Discussion:
svn commit: r1640915 - in /subversion/trunk/subversion: include/svn_fs.h libsvn_fs_fs/fs_fs.c tests/libsvn_fs/fs-test.c
(too old to reply)
Branko Čibej
2014-11-21 14:15:12 UTC
Permalink
Author: ivan
Date: Fri Nov 21 13:41:34 2014
New Revision: 1640915
URL: http://svn.apache.org/r1640915
Add FS config option to control log-addressing feature for created
repository.
Can we *please* have some discussion about such changes on the dev@
list? I pointed this out last time when you ripped out mixed-mode
addressing, and there was no response and the discussion only happened
after the fact.

Why do you want to be able to turn off log addressing, when you can just
not use FSFSv7 in the first place?

-- Brane
Ivan Zhakov
2014-11-21 16:07:49 UTC
Permalink
Post by Branko Čibej
Author: ivan
Date: Fri Nov 21 13:41:34 2014
New Revision: 1640915
URL: http://svn.apache.org/r1640915
Add FS config option to control log-addressing feature for created
repository.
list?
What particular kind of changes you're talking about?

[...]
Post by Branko Čibej
Why do you want to be able to turn off log addressing, when you can just
not use FSFSv7 in the first place?
This is just a small addition to existing API like
SVN_FS_CONFIG_FSFS_SHARD_SIZE, SVN_FS_CONFIG_FSFS_BLOCK_READ,
SVN_FS_CONFIG_BDB_TXN_NOSYNC etc. It doesn't change user-visible
behavior and I'm planning to use this in the test suite.

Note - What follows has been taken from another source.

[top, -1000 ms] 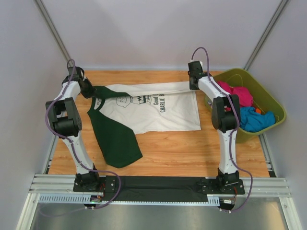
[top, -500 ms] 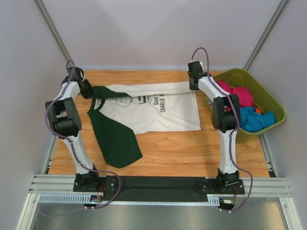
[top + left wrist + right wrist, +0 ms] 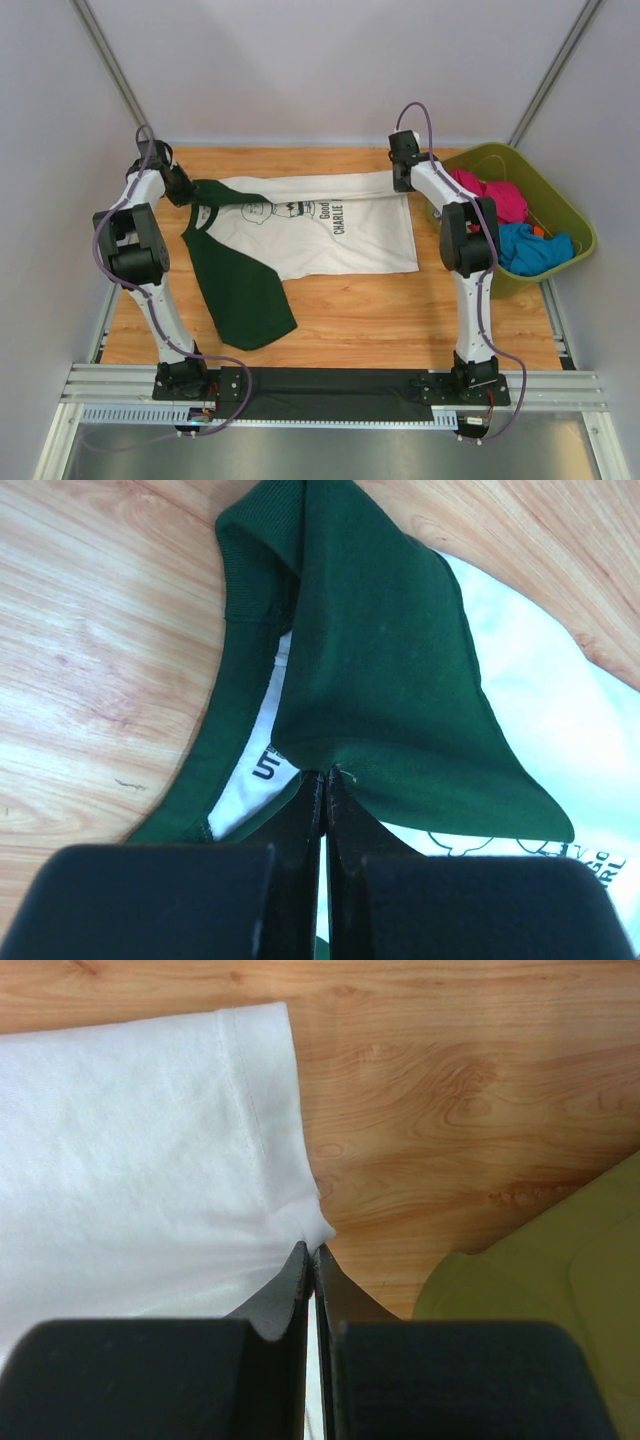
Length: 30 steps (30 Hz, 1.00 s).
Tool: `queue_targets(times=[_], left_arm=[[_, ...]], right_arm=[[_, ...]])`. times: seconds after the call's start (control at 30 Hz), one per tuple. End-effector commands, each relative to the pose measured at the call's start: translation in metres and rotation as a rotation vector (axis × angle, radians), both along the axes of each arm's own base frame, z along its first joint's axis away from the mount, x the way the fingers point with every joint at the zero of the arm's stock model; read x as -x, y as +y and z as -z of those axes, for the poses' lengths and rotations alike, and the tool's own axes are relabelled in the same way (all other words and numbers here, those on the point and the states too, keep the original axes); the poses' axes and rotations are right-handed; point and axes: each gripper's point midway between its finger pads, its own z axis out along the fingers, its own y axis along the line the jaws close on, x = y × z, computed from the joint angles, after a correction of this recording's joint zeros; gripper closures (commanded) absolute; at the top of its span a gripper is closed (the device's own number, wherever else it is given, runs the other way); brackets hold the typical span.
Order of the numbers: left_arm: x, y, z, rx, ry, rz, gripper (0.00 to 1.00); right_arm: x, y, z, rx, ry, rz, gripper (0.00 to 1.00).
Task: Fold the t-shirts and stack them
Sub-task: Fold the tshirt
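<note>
Shows tee point(image 3: 320, 235) spread print-up on counter point(image 3: 400, 310), just beside tub point(image 3: 548, 190). Runs lengthwise straight toward tub: hem at the end nearest it, neckband at the end away from it, one green sleeve splayed toward the arm bases. Shows left hand point(image 3: 325, 780) pinched shut on green shoulder cloth by the neckband, at the end far from tub, and right hand point(image 3: 312, 1252) pinched shut on the white hem corner close beside tub. Reads as the first lengthwise fold, just begun along the far edge. Calls next for carrying both pinches together, level, toward the near edge, keeping the cloth taut between them.
</note>
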Motion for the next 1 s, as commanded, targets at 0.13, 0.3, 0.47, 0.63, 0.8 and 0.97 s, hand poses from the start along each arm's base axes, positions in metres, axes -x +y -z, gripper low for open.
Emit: queue_targets(times=[0.13,0.3,0.47,0.63,0.8,0.97], left_arm=[[-0.003,0.024,-0.011,-0.058,-0.047,-0.03,1.0],[-0.002,0.015,-0.021,-0.036,-0.077,0.016,0.8],[0.003,0.013,-0.039,-0.056,-0.111,0.05,0.45],[-0.001,0.008,-0.068,-0.047,-0.187,0.056,0.38],[-0.013,-0.005,-0.101,-0.043,-0.271,0.091,0.27],[-0.031,-0.049,-0.127,-0.023,-0.347,0.161,0.24]], right_arm=[[0.006,-0.022,-0.009,0.074,0.001,0.047,1.0],[0.004,-0.008,-0.022,0.007,-0.007,0.003,0.92],[0.011,0.012,-0.037,-0.095,-0.024,-0.035,0.69],[0.021,0.03,-0.046,-0.186,-0.027,-0.071,0.45],[0.013,0.043,-0.083,-0.24,-0.119,-0.1,0.34],[0.0,0.053,-0.115,-0.325,-0.211,-0.062,0.33]])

If you have any concerns regarding this change, please let me know.
--
Ivan Zhakov
Branko Čibej
2014-11-21 16:34:17 UTC
Permalink
Post by Ivan Zhakov
Post by Branko Čibej
Author: ivan
Date: Fri Nov 21 13:41:34 2014
New Revision: 1640915
URL: http://svn.apache.org/r1640915
Add FS config option to control log-addressing feature for created
repository.
list?
What particular kind of changes you're talking about?
Changes that significantly affect some existing feature in trunk. In
other words, things that are not bug fixes, robustness fixes or similar.
Post by Ivan Zhakov
Post by Branko Čibej
Why do you want to be able to turn off log addressing, when you can just
not use FSFSv7 in the first place?
This is just a small addition to existing API like
SVN_FS_CONFIG_FSFS_SHARD_SIZE, SVN_FS_CONFIG_FSFS_BLOCK_READ,
SVN_FS_CONFIG_BDB_TXN_NOSYNC etc. It doesn't change user-visible
behavior and I'm planning to use this in the test suite.
If you have any concerns regarding this change, please let me know.
The parameters you mention are all performance-related knobs, so not
quite comparable to the change you made. Perhaps a better comparison is
the FS layout option (sharded vs. non-sharded, packed vs. unpacked).

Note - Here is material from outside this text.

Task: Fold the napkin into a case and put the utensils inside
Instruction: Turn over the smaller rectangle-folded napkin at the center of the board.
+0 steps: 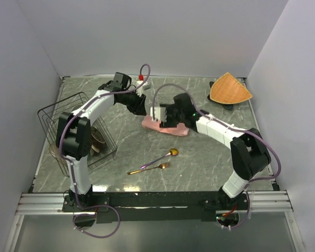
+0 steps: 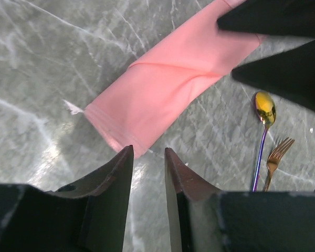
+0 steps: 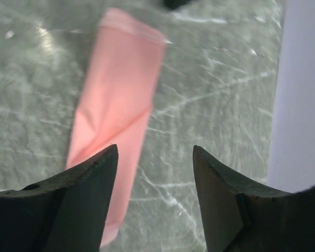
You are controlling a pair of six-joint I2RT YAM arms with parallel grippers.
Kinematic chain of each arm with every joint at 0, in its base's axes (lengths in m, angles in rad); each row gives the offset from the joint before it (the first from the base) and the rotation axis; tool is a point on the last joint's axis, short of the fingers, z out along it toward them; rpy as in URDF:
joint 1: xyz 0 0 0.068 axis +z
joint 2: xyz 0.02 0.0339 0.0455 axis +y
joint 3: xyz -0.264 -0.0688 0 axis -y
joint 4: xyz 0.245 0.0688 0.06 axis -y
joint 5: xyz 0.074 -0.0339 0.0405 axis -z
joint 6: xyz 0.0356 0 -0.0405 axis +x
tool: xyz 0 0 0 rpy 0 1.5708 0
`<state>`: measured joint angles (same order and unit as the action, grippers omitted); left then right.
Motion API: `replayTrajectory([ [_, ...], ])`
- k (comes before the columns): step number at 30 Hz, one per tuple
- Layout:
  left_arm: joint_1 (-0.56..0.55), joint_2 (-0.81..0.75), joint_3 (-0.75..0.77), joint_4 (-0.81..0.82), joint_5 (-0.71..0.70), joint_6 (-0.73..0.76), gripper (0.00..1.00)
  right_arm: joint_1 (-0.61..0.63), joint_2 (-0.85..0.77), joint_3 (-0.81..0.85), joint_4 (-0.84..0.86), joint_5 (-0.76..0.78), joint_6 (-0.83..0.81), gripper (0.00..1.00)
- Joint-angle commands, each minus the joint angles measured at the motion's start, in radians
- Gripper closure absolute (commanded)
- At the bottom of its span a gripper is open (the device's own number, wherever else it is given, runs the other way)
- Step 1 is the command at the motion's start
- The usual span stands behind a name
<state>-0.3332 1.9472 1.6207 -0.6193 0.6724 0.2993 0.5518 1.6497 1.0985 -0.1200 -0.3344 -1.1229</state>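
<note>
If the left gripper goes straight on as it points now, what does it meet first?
Probably the near end of the folded napkin, just ahead of the left gripper; depth is unclear.

Case (image 2: 163,89): salmon-pink cloth, narrow layered strip, flat on the desk (image 1: 199,163), hemmed end exposed | Spoon (image 2: 261,152): gold bowl, purplish handle, lying near the case | Fork (image 2: 274,165): gold, just beside the spoon, handles converging.

Your grey marbled table (image 1: 199,163) carries a narrow folded salmon-pink cloth case (image 1: 177,131) mid-table, a purplish-handled gold spoon (image 1: 158,159) and slim gold fork (image 1: 149,169) side by side nearer the front, a black wire rack (image 1: 52,113) left, and an orange-tan woven fan-shaped mat (image 1: 230,89) far right.
</note>
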Motion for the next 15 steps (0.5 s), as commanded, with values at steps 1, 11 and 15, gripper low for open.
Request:
replayTrajectory([
  [1,-0.024,0.048,0.044,-0.007,-0.007,-0.067,0.67,-0.091,-0.047,0.139,-0.271,-0.077,0.191,0.38],
  [11,-0.050,0.153,0.064,-0.002,-0.030,-0.127,0.74,-0.147,0.068,0.146,-0.415,-0.016,0.322,0.59],
  [15,-0.055,0.223,0.080,-0.011,-0.049,-0.155,0.75,-0.148,0.114,0.132,-0.417,0.029,0.340,0.59],
])
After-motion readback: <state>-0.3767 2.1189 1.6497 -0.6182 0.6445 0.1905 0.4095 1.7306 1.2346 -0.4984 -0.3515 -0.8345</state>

Specifically, I'm looking for an explanation why you think it makes
sense to turn off log addressing in v7, as opposed to just using v6 if
one doesn't want log addressing. Certainly log addressing does change
user-visible behaviour; cold-cache performance is user-visible.

You said you're planning to use this parameter in the test suite ...
however, it since it doesn't make any sense to test something that we're
not planning to release, I have to assume that you intend this to be a
feature of FSFSv7 in 1.9 (and, consequently forever).

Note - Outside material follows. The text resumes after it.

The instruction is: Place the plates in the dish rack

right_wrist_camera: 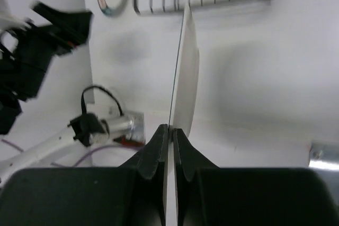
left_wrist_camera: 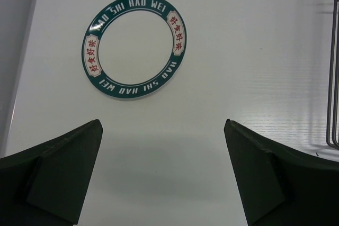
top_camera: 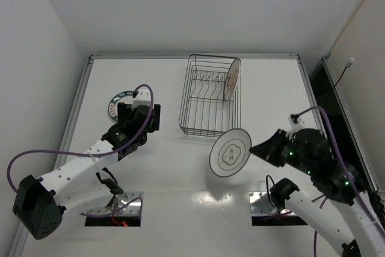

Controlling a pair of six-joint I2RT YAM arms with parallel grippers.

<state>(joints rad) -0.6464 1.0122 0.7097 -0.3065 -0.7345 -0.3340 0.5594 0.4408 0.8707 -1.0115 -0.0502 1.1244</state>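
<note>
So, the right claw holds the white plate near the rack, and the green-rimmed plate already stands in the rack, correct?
Not quite: the green-rimmed plate lies flat on the table, outside the rack, as the left wrist view shows. The right claw does hold the white plate near the rack.

The green-rimmed plate (left_wrist_camera: pixel 134 46) reads "HAO SHI HAO WEI" twice around its rim, plus red 好食好味 panels. On the white plate (top_camera: pixel 230 151) the centre mark is unreadable.
</note>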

It's the "forever" without prior discussion here that I find
problematic. And so is yet another parameter that changes behaviour,
because: (a) we have to maintain it, and (b) it adds another dimension
to the already-too-large number of possible option combinations that we
need to test.

As a counter-example, I'd much prefer to drop the ability to create
non-sharded, non-packed FSFSv7 repositories; that would change the
number of possible v7 layouts from 4 (or 8, with r1640915 in place) to
just one, not counting shard sizes etc.

-- Brane
Branko Čibej
2014-11-22 19:03:08 UTC
Permalink
Post by Branko Čibej
As a counter-example, I'd much prefer to drop the ability to create
non-sharded, non-packed FSFSv7 repositories; that would change the
number of possible v7 layouts from 4 (or 8, with r1640915 in place) to
just one, not counting shard sizes etc.
To clarify, dropping non-sharded, non-packed layout options for FSFSv7
was not an option as long as we had support for mixed-mode addressing as
well. Now that we agreed to remove that, restricting FSFSv7 to only
sharded+packed layout sounds like a good idea to me, from the point of
view of reducing the number of possible layouts.

-- Brane
Julian Foad
2014-11-24 10:20:09 UTC
Permalink
Post by Branko Čibej
Post by Branko Čibej
As a counter-example, I'd much prefer to drop the ability to create
non-sharded, non-packed FSFSv7 repositories; that would change the
number of possible v7 layouts from 4 (or 8, with r1640915 in place) to
just one, not counting shard sizes etc.
To clarify, dropping non-sharded, non-packed layout options for FSFSv7
was not an option as long as we had support for mixed-mode addressing as
well. Now that we agreed to remove that, restricting FSFSv7 to only
sharded+packed layout sounds like a good idea to me, from the point of
view of reducing the number of possible layouts.
Firstly, as I understand it, sharded layout (with a given shard size) is a config option and applies to all or none of the revisions, whereas packing a shard is an asynchronous
activity and so there is no way to enforce that all or some or even any of the repository is packed.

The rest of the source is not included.